Дмитрий Быков. Календарь. Разговоры о главном.
– АСТ, 2011. – 640 с.
Дмитрий Быков, конечно, сверхчеловек. Только ленивый не вспоминает о том, что Быков победоносно умертвил лень. Это очередная его книга. В сборнике «Календарь» Быков обращается к именам и событиям, немаловажным для истории и культуры, и элегантно выстраивает тексты по датам.
«Прошлое отсечено, и говорить о нем так же бессмысленно, как выставлять оценки по поведению Хаммурапи или Хеопсу. Однако для нас это тысячелетие – не только история, но еще и личное прошлое».
Быков пишет о Толстом и Шолохове, Сэлинджере и Ахмадулиной, фильме «Поп» и Маргарите Симоньян, дне дурака и гибели Помпеи. Не соглашаясь в девяти случаях из десяти, я прочитал каждый текст увлеченно и, пожалуй, восхищенно. Подозреваю, что и Быков с собою не согласен, и любое свое категоричное утверждение мог бы опровергнуть с блеском. Тексты Быкова – тексты-настроения, тексты-импровизации. Он может яростно обрушиться на деревенщиков или возвеличить Ахматову за то, что она была советской, а советский, продолжит Быков, – это не общительный, а, наоборот, отстраненный. Не хочется спорить. Хочется читать дальше.
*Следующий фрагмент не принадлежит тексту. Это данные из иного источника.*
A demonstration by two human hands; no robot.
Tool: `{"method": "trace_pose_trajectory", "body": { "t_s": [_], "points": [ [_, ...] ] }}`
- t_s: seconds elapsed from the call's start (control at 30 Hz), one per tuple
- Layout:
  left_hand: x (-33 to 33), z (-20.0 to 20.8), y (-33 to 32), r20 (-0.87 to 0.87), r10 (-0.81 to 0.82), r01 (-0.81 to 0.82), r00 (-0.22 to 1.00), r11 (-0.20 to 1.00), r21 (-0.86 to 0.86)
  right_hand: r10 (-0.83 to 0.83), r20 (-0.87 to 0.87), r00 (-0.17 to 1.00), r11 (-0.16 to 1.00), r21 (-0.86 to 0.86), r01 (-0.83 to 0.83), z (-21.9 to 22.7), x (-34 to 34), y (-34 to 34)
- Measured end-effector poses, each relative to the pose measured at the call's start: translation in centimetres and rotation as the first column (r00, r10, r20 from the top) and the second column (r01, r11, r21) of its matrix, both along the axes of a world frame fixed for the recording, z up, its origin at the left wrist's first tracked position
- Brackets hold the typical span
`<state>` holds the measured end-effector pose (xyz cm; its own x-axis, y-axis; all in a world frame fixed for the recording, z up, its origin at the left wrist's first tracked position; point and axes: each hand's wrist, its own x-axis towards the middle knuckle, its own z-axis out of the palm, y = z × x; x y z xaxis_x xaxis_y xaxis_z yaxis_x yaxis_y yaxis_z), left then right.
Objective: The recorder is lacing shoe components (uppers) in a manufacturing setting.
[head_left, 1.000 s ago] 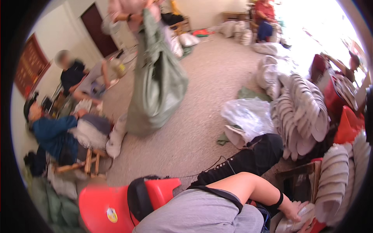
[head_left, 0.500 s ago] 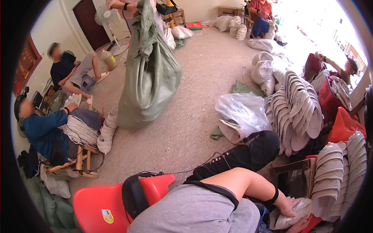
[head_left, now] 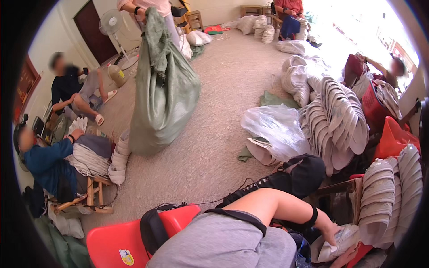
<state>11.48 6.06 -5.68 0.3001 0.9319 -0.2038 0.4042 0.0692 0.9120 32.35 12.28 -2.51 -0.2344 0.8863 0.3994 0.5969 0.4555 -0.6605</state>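
Note:
At the lower right my left hand (head_left: 330, 232) is closed on a white shoe upper (head_left: 344, 241), its fingers bent over the near side. My right hand (head_left: 346, 256) shows only in part at the bottom edge, pressed against the same upper from below; its fingertips are mostly hidden. My left arm, with a black band at the wrist, reaches across to the right. Right beside the hands rises a tall nested stack of white shoe uppers (head_left: 376, 201), with another stack (head_left: 409, 192) behind it.
A red plastic chair (head_left: 114, 241) stands at my left. Further right lie a large pile of uppers (head_left: 335, 120), a clear plastic bag (head_left: 277, 129) and a red bag (head_left: 395, 140). One person holds up a big green sack (head_left: 167, 102); another sits on a wooden stool (head_left: 96, 192).
The standing person and the green sack have shifted slightly left in view, as has much of the room. My hands stay on the shoe upper, which looks slightly turned.

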Motion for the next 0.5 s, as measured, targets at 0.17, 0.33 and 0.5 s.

Главный прием Быкова – радикальное высказывание, которое снимает еще более радикальный парадокс – развитие идеи через ее опровержение. Вникая в логику противоборствующих сторон, он берет трагическую ноту, подчас переходящую в тост. Например, венчая писателей Астафьева и Эйдельмана, неожиданно восклицает, что Астафьев, писавший о «торгашах», «хотел не оскорбить, а спасти Грузию».
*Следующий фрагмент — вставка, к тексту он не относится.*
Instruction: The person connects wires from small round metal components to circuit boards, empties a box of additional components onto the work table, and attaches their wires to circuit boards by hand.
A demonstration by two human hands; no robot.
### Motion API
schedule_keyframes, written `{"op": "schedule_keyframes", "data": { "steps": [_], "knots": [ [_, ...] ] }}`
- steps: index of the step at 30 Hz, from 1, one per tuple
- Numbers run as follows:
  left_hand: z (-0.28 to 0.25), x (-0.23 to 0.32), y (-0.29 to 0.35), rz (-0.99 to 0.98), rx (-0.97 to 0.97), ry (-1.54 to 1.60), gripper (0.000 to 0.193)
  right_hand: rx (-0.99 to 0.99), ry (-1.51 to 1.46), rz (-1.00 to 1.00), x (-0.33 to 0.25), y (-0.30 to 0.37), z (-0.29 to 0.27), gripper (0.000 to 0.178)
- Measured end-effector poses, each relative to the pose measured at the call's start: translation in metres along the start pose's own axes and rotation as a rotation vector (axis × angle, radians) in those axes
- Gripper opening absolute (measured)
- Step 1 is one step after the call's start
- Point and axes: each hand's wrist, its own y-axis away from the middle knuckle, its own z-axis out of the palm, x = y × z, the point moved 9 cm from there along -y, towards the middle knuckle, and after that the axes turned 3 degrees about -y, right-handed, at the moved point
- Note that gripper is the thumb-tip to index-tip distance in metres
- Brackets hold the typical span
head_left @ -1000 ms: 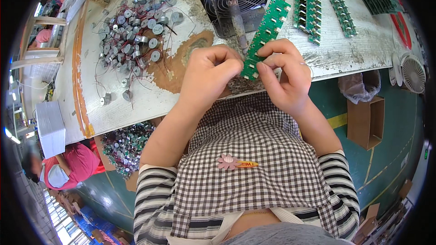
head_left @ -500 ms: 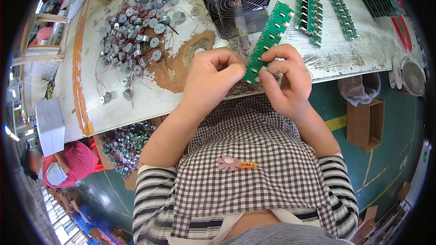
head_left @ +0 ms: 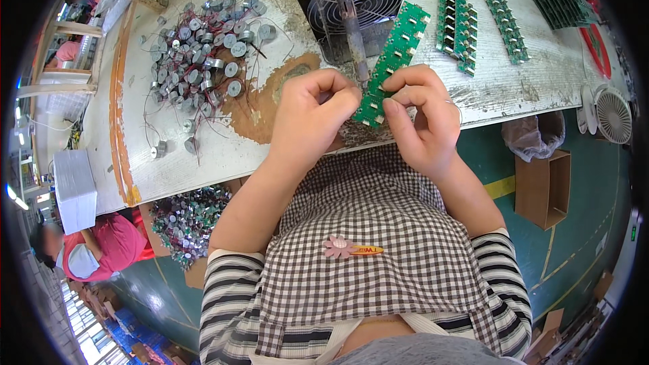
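Observation:
A long green circuit board (head_left: 397, 49) lies slantwise at the table's near edge, its surface dotted with small pale components. My right hand (head_left: 427, 113) is closed at the board's right edge, thumb and fingers pinching it near the lower end. On the other side, my left hand (head_left: 312, 111) is curled in a pinch close to the board's lower left edge; whatever its fingertips hold is hidden. Between the hands, the tip of a mounted soldering iron (head_left: 353, 34) points down beside the board.
A black fan (head_left: 378, 0) stands behind the iron. At left lies a heap of small round motors (head_left: 196, 61) with thin wires. More circuit boards (head_left: 507, 27) rest at right, near a red ring (head_left: 595, 53) and a white fan (head_left: 614, 115). A cardboard box (head_left: 543, 189) stands below.
The board and both hands have shifted slightly left, bringing the board closer to the iron's tip. Both hands keep much the same pinch.

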Motion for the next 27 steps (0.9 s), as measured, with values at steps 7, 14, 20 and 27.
{"op": "schedule_keyframes", "data": {
  "steps": [7,14,20,27],
  "knots": [
    [0.000,0.002,0.001,0.024,-0.007,-0.063,0.012,0.028,-0.090,0.080,0.004,0.002,0.001,0.011],
    [0.000,0.006,0.004,0.013,-0.017,-0.068,0.011,0.006,-0.006,-0.030,-0.003,0.001,0.001,0.012],
    [0.002,0.003,0.005,0.065,-0.049,-0.119,0.011,-0.001,-0.054,0.010,-0.002,0.011,0.002,0.013],
    [0.001,0.015,0.017,0.121,-0.128,-0.321,0.014,0.042,0.083,-0.006,-0.007,0.014,0.000,0.016]
  ]
}}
Быков и здесь органичен себе. Он двух станов не боец, но и не враг. Как метко замечает Быков в отношении советских литераторов – деревенщиков и городских (и это отлично соотносится с более масштабной дихотомией): у первых встречаются яркие монструозные личности, но общий фон серый, у вторых настоящих личностей мало, но средний уровень повыше. Быков и яркий монстр, и культурный уровень его хорош, так что его обособленное положение естественно.
Однако Быков – это не просто диспут в одной голове. Не просто двухмерное пространство диалектики. Это еще и обязательный третий полноправный участник полемики – ведущий ток-шоу,
Слепота романтична. Питер Брейгель Младший. Притча о слепых. Национальный музей Каподимонте, Неаполь |
«Продолжающиеся споры напоминают дискуссии слепцов о слоне: змея! – нет, лопух!»
Анекдот не случаен. Ведь Быков не только называет слона слоном, но и наслаждается спором о змее и лопухе. Увидеть слона – примитивно, автор за сложность даже там, где она кажется лишней. Вся книга – апология слепоты. Слепота романтична. Быков романтик, он выводит идеалы из символизма, из впечатлений, догадок, узнанного на ощупь. Сверхчеловек по Быкову – тот, кто выше рационализма, то есть спокойной зрячести. Таким образом, слепота библейского силача Самсона приобретает особый смысл.
Может быть, сверхчеловеку полезно быть слепым?